TASK DIRECTIONS – Copy every line of the records below that holds the word "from".
── PROVIDED RECORDS ──
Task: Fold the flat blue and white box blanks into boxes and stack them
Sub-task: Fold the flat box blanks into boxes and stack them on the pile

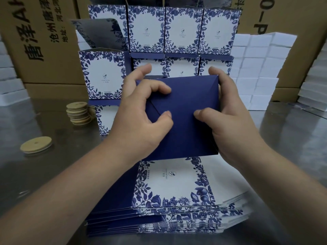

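Box (184, 121) centre, over the blank pile (173, 190) at the near edge, navy bottom flaps facing the camera. Left hand (139, 122): fingers curled at the left edge, fingertips and thumb pressing the flaps. Right hand (230, 114): fingers wrapped round the far-right corner, thumb on the flap. Folded boxes (146, 29) stacked far centre. Wooden discs (78, 113) left on the tabletop (44, 177).

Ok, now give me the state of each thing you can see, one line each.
Box in hand: held up, dark blue end flaps folded closed.
Left hand: grips the box's left side, fingertips on the flaps.
Right hand: grips its right side, thumb on a flap.
Flat blanks: unfolded, piled on the table.
Folded boxes: stacked in rows behind.
Wooden discs: one stack, one lying alone.
White boxes: stacked at right.
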`<state>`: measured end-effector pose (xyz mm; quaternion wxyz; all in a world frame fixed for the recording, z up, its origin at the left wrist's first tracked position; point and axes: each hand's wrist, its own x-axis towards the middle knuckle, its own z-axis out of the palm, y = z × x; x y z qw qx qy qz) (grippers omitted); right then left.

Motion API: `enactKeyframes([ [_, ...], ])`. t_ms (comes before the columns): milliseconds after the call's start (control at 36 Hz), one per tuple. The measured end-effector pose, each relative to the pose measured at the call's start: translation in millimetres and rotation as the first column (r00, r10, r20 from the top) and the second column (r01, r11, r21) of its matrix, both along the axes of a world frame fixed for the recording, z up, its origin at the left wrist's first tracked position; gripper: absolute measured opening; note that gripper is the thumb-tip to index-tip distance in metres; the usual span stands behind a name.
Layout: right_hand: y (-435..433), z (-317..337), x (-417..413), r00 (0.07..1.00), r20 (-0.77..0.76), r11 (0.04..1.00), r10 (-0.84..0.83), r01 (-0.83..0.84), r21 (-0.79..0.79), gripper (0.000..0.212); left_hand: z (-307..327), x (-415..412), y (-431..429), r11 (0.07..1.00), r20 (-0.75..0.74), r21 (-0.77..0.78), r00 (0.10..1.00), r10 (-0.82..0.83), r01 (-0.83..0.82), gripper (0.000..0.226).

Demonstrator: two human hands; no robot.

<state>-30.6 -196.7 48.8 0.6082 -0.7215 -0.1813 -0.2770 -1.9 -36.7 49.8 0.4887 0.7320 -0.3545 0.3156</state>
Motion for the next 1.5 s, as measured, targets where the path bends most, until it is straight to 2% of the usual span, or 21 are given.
enactKeyframes([
  [389,0.2,-2.5,-0.6,0.999,0.033,0.999,-0.029,0.030,-0.013,0.062,1.0,-0.6,0.8,0.998,0.021,0.062,0.999,0.024,-0.026,0.038],
  [667,2.4,-2.6,-1.9,0.997,0.048,0.998,-0.058,0.059,-0.021,0.061,2.4,-1.6,0.1,0.994,0.044,0.085,0.997,0.064,-0.068,0.061],
  [1500,6.5,-7.0,-1.9,0.986,0.135,0.995,-0.101,0.102,0.000,0.055,0.3,-1.6,-1.6,0.990,0.083,0.078,0.991,0.108,-0.114,0.055],
])
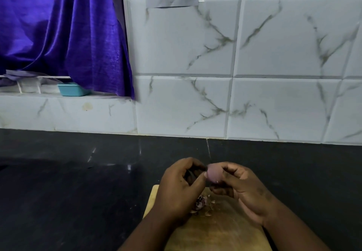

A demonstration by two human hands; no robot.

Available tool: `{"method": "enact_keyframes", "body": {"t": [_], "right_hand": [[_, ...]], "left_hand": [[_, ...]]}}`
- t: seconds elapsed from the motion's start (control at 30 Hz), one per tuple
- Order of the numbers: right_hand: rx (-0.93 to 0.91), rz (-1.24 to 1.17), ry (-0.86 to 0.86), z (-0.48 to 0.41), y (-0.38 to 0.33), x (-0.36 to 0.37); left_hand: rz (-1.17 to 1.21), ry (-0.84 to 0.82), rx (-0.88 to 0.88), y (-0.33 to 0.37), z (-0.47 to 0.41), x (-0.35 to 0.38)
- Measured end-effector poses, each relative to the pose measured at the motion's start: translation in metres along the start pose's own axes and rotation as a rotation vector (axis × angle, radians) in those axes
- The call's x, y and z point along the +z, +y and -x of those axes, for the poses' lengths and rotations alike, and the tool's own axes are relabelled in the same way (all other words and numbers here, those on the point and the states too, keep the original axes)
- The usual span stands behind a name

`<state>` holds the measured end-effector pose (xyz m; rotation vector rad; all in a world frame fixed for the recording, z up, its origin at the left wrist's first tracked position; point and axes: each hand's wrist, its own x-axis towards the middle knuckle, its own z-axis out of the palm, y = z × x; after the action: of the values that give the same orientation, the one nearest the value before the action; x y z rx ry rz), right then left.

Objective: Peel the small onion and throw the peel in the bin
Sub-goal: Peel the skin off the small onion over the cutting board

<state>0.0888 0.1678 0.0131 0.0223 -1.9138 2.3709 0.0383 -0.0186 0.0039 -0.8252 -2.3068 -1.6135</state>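
Small onion [213, 174] is held in the air above a dark countertop [78, 182], which runs to a white tiled wall [195, 54]. No bin can be seen in this view. On the near part of the countertop lies a wooden cutting board [215, 231], mostly under the forearms.

Both hands meet over the far edge of the board. The right hand [241, 190] carries the onion: its thumb and curled fingers grip the onion's right and lower side. The left hand [176, 188] is also curled, and its thumb and first finger pinch at the left flank of the onion. Whether it has also loose skin inside the fingers, I cannot tell.

The onion stands between the two hands with its long axis nearly upright, a pale end pointing down. Its visible surface is smooth and light purple, so I judge most of the dry skin is already off. The next pull seems to depend on one thing — the left fingertips lie directly at the left of the onion, so the skin should come away toward the left.

Peel scraps [198, 204] lie on the board just under the left hand — these must later go to the bin.
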Motion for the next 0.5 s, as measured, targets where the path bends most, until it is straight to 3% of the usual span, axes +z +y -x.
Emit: {"method": "enact_keyframes", "body": {"t": [0.3,0.5], "right_hand": [[-0.049,0.078,-0.032,-0.0020,0.0023,-0.0016],[-0.110,0.253,-0.008,-0.0027,0.0030,-0.0049]], "left_hand": [[0.000,0.061,-0.015,-0.0060,-0.0013,0.0008],[-0.015,0.046,-0.037,-0.0060,-0.0018,0.0012]]}}
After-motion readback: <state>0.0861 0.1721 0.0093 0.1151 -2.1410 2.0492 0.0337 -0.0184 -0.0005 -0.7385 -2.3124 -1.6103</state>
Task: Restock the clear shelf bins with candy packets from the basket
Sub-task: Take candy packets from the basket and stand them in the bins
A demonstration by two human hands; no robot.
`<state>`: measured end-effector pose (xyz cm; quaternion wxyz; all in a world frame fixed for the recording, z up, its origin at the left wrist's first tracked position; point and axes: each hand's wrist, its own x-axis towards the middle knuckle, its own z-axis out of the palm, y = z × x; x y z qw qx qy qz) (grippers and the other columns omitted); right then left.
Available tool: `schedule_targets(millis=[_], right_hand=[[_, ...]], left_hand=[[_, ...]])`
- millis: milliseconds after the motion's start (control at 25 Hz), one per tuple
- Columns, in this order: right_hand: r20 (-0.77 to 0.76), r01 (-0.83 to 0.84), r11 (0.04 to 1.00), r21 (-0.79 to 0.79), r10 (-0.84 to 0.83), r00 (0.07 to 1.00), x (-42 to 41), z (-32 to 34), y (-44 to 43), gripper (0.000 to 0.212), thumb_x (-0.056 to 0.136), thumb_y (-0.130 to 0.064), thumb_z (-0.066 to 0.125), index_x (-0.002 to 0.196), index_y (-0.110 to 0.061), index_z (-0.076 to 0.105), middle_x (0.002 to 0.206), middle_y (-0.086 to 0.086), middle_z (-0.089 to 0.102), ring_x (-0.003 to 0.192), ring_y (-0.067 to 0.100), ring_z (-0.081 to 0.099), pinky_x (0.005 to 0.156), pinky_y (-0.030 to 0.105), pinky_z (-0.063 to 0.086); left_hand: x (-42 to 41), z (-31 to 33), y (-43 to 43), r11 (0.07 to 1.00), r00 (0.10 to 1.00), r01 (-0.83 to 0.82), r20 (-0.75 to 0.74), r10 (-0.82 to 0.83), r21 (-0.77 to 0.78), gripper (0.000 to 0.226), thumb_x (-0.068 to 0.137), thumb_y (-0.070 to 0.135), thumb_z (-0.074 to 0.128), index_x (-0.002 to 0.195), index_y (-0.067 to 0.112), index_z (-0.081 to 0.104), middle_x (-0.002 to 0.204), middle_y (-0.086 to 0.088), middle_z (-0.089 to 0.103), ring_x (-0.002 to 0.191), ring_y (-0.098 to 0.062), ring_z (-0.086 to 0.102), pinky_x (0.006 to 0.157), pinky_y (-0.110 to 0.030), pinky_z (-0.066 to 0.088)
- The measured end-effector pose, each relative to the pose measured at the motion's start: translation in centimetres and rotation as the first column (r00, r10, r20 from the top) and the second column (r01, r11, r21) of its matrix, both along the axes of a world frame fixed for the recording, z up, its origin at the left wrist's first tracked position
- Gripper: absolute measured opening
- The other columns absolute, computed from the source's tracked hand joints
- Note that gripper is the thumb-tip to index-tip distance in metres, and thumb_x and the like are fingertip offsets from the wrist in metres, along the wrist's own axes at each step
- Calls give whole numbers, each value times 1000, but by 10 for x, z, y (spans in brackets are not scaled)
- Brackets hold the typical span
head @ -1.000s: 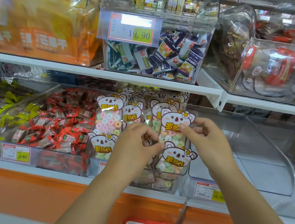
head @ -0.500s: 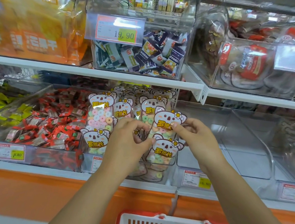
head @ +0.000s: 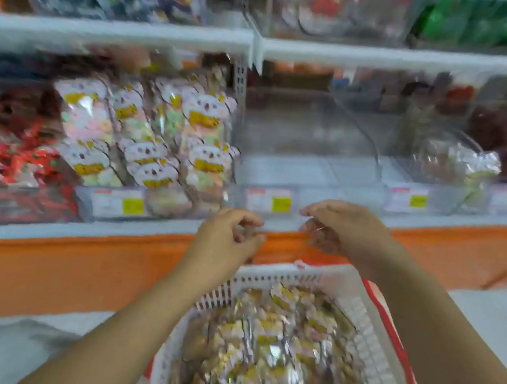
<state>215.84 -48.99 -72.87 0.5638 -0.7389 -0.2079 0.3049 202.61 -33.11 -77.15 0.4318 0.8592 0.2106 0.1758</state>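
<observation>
The frame is motion-blurred. A white basket (head: 366, 324) with red handles sits low at centre right, holding several shiny candy packets (head: 275, 346). Above its far rim hover my left hand (head: 224, 245) and my right hand (head: 343, 227), both with loosely curled fingers and nothing in them. On the lower shelf a clear bin (head: 229, 170) stands full of upright koala-print candy packets (head: 201, 141). The clear bin (head: 308, 141) to its right looks empty.
A bin of red-wrapped sweets (head: 13, 152) sits at left. Another clear bin (head: 444, 169) at right holds a few packets. Price tags (head: 268, 200) line the shelf front. Upper shelf bins carry more goods. An orange base panel (head: 63, 271) runs below.
Both hands have left the koala packets in the bin and dropped down toward the basket. The view has tilted down and right, so the basket now fills the lower frame.
</observation>
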Motion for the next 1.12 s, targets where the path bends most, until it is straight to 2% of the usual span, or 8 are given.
schedule_targets(millis=[200, 400, 560, 640, 720, 800, 960, 1120], right_hand=[[-170, -231, 811, -538, 164, 972, 2, -104, -93, 15, 95, -23, 61, 100, -11, 68, 89, 7, 68, 73, 19, 63, 65, 29, 54], [-173, -310, 578, -755, 280, 944, 5, -166, -151, 20, 93, -7, 56, 103, -20, 66, 115, 14, 64, 88, 22, 61, 76, 27, 49], [-265, -466, 131, -875, 675, 689, -12, -192, -152, 45, 93, -7, 55, 138, -11, 52, 142, 9, 48, 112, 21, 57, 92, 23, 49], [-318, -431, -69, -900, 780, 538, -17, -209, -149, 37, 93, -5, 50, 130, -3, 57, 128, 13, 58, 116, 27, 55, 101, 36, 45], [-301, -351, -136, -926, 826, 475, -17, -216, -147, 18, 92, -8, 53, 101, -1, 67, 88, 5, 60, 85, 20, 57, 89, 34, 48], [-167, -327, 26, -945, 820, 547, -11, -205, -140, 16, 90, -19, 61, 79, -8, 62, 73, 1, 53, 70, 16, 51, 73, 30, 46], [33, -400, 572, -717, 600, 799, -8, -155, -114, 27, 91, -37, 64, 82, -12, 64, 74, 2, 58, 68, 11, 51, 65, 25, 39], [-24, -442, 772, -458, 486, 874, -36, -133, -82, 28, 90, -42, 63, 90, -14, 63, 71, -1, 51, 65, 8, 47, 64, 23, 37]], left_hand=[[1, -77, -69, 938, 868, 192, -398, -299, -287, 25, 93, 24, 64, 118, 22, 63, 128, 5, 58, 107, -12, 59, 79, -21, 46], [-1, -147, -105, 891, 753, 243, -505, -422, -383, 29, 96, 28, 61, 124, 21, 64, 136, 4, 55, 113, -13, 57, 80, -19, 42], [-5, -166, -98, 892, 728, 170, -557, -401, -419, 20, 96, 26, 60, 115, 25, 65, 134, 1, 57, 105, -15, 61, 77, -23, 47], [-8, -165, -89, 878, 741, 92, -557, -375, -470, 18, 97, 23, 60, 114, 24, 65, 138, 1, 55, 112, -15, 60, 79, -22, 49], [-11, -162, -79, 865, 756, 36, -553, -351, -500, 20, 97, 22, 59, 117, 22, 64, 133, 0, 59, 106, -14, 63, 78, -21, 52], [-15, -155, -70, 846, 761, -10, -553, -339, -533, 23, 97, 24, 59, 120, 23, 63, 127, 0, 62, 99, -10, 64, 75, -19, 53], [-26, -140, -56, 820, 776, 93, -475, -415, -565, 19, 94, 33, 62, 112, 40, 63, 121, 13, 61, 109, -5, 60, 81, -17, 50], [-43, -133, -54, 769, 749, 195, -414, -518, -608, 42, 86, 38, 72, 126, 36, 61, 124, 22, 59, 116, 1, 57, 99, -25, 47]])
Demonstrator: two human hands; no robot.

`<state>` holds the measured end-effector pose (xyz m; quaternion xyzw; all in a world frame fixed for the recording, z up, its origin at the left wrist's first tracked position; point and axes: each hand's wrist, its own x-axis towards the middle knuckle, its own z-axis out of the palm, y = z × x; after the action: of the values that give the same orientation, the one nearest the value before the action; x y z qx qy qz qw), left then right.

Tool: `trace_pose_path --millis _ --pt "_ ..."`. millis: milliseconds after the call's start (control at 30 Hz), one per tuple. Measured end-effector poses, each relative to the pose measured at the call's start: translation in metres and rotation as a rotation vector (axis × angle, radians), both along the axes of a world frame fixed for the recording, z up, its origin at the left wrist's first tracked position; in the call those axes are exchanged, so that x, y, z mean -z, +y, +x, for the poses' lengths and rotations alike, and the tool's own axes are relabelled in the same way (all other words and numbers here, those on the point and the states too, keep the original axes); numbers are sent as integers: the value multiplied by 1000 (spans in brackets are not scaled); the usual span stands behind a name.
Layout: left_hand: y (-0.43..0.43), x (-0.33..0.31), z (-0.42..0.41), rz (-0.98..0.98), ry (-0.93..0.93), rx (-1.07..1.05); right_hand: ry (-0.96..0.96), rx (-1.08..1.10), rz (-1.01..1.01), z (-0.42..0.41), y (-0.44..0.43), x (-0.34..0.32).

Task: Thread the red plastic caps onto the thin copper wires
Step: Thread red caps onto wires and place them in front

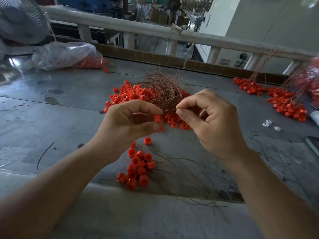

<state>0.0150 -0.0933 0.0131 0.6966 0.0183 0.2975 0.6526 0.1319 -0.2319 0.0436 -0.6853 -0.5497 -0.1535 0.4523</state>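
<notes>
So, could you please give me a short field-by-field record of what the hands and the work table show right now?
Left hand: pinches one small red plastic cap
Right hand: pinches a thin copper wire close beside that cap
Wire supply: tangled copper wire bundle lying on a pile of loose red caps
Near cluster: red caps with wires trailing, below the hands
Far left: clear plastic bag holding red caps
Surface: grey worktable

A white fan [20, 19] stands near a clear plastic bag [57, 54] lying on the grey table [43, 118].
</notes>
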Motion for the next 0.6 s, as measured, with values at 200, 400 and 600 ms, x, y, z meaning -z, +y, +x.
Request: trace_pose_path --millis 200,400,600 --pt "-2 0 1 32 29 -70 26 -8 -18 0 0 1" --pt "-3 -1 0 27 42 -74 53 -35 -29 -3 1 1" --pt "-2 -1 0 37 45 -76 49 -76 -56 -8 3 4"
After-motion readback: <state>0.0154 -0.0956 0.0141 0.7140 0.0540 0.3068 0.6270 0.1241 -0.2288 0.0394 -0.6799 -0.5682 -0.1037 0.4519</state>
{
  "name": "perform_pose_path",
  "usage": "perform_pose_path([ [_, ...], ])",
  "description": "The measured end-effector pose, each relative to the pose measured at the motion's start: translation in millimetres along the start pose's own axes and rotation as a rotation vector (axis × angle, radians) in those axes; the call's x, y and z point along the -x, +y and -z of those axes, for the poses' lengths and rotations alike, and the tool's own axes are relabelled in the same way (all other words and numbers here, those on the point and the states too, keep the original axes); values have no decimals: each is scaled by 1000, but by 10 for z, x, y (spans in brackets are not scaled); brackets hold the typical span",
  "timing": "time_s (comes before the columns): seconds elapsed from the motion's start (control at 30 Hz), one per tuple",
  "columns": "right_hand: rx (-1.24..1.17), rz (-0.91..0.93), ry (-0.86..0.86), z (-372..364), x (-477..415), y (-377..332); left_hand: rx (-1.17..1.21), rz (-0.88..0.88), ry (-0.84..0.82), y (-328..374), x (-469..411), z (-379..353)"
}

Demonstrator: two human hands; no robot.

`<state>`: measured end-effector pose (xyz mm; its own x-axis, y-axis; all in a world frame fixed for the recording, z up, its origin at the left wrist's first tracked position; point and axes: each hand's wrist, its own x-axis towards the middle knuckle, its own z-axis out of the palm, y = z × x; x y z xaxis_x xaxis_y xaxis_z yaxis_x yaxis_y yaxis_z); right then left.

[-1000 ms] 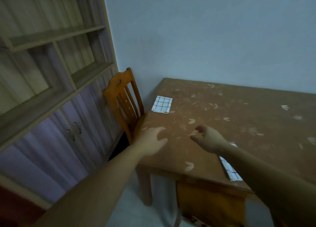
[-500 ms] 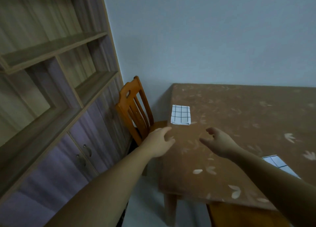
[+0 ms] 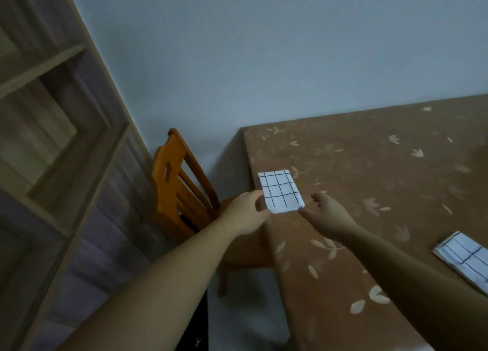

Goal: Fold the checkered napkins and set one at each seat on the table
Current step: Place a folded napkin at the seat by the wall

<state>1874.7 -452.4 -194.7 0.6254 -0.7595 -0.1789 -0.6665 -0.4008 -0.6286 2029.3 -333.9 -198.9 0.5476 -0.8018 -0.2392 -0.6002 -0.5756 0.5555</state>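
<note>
– Two checkered napkins are on show; where is the one at the hands?
– The folded napkin (image 3: 280, 191) lies flat on the table (image 3: 369, 171). It is close to the left edge and some way short of the far corner, in front of the wooden chair (image 3: 182, 187).
– And the hands?
– The left hand (image 3: 247, 213) reaches in over the table's left edge and meets the napkin's near left corner. Its thumb and fingers curl around that corner, but blur hides whether they pinch it. The right hand (image 3: 327, 216) is spread and holds nothing; its thumb tip touches the near right corner and its forefinger is lifted off the cloth.
– What room is there around it?
– Tabletop stretches beyond the napkin and to its right. The second napkin (image 3: 464, 258) lies well apart near the right side, partly cut off by the frame.
– And the surroundings?
– The brown top carries pale leaf prints, and its far edge runs along a plain wall (image 3: 264, 60). The chair stands just beside the left edge, between the table and a wooden shelf unit (image 3: 66, 139).
</note>
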Motion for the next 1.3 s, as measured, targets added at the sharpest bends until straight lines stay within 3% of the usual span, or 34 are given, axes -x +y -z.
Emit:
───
SOLUTION –
Motion API: `enactKeyframes([ [_, ...], ])`. t_ms (comes before the columns): milliseconds after the call's start (control at 36 Hz), one per tuple. The measured end-effector pose, each relative to the pose measured at the call's start: translation in millimetres and rotation as the first column (r00, r10, r20 from the top) and the second column (r01, r11, r21) of its matrix, both along the axes of a world frame fixed for the recording, z up, its origin at the left wrist's first tracked position; gripper: absolute measured opening; note that gripper is the thumb-tip to index-tip distance in metres; the usual span stands behind a name.
- t: seconds elapsed from the motion's start (control at 30 Hz), one per tuple
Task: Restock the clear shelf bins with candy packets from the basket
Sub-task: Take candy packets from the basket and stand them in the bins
- The measured end-effector pose, each relative to the pose measured at the motion's start: translation in centimetres and rotation as the first column (r00, r10, r20 from the top) and the second column (r01, r11, r21) of its matrix, both along the axes of a world frame fixed for the recording, z up, its origin at the left wrist's first tracked position
- The other columns absolute, computed from the source's tracked hand joints
- Note that gripper is the thumb-tip to index-tip distance in metres, and thumb_x and the like are fingertip offsets from the wrist in metres, along the wrist's own axes at each step
  "timing": "time_s (comes before the columns): seconds elapsed from the motion's start (control at 30 Hz), one per tuple",

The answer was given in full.